For example, suppose a web application running in Azure makes a request for a resource to an Azure Storage account. The web application is the source domain, and the storage account is the target domain. You can configure CORS for any of the Azure Storage services to communicate to the web browser that requests from the source domain are trusted by Azure Storage. For more information about CORS, see Cross-origin resource sharing (CORS) support for Azure Storage.
Both SAS and CORS can help you avoid unnecessary load on your web application.
Caching plays an important role in performance. The following sections discuss caching best practices.
In general, reading data once is preferable to reading it twice. Consider the example of a web application that has retrieved a 50 MiB blob from the Azure Storage to serve as content to a user. Ideally, the application caches the blob locally to disk and then retrieves the cached version for subsequent user requests.
One way to avoid retrieving a blob if it hasn't been modified since it was cached is to qualify the GET operation with a conditional header for modification time. If the last modified time is after the time that the blob was cached, then the blob is retrieved and re-cached. Otherwise, the cached blob is retrieved for optimal performance.
You may also decide to design your application to assume that the blob remains unchanged for a short period after retrieving it. In this case, the application does not need to check whether the blob was modified during that interval.
Configuration data, lookup data, and other data that is frequently used by the application are good candidates for caching.
For more information about using conditional headers, see Specifying conditional headers for Blob service operations.
Uploading data in batches
In some scenarios, you can aggregate data locally, and then periodically upload it in a batch instead of uploading each piece of data immediately. For example, suppose a web application keeps a log file of activities. The application can either upload details of every activity as it happens to a table (which requires many storage operations), or it can save activity details to a local log file and then periodically upload all activity details as a delimited file to a blob.
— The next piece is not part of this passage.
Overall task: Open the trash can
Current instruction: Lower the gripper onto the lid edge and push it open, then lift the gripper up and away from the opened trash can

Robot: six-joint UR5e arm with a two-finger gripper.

If each log entry is 1 KB in size, you can upload thousands of entries in a single transaction. A single transaction supports uploading a blob of up to 64 MiB in size. The application developer must design for the possibility of client device or upload failures. If the activity data needs to be downloaded for an interval of time rather than for a single activity, then using Blob storage is recommended over Table storage.
If using the .NET Framework, this section lists several quick configuration settings that you can use to make significant performance improvements. If using other languages, check to see if similar concepts apply in your chosen language.
Use .NET Core
Develop your Azure Storage applications with .NET Core 2.1 or later to take advantage of performance enhancements. Using .NET Core 3.x is recommended when possible.
For more information on performance improvements in .NET Core, see the following blog posts:
Increase default connection limit
In .NET, the following code increases the default connection limit (which is usually two in a client environment or ten in a server environment) to 100. Typically, you should set the value to approximately the number of threads used by your application. Set the connection limit before opening any connections.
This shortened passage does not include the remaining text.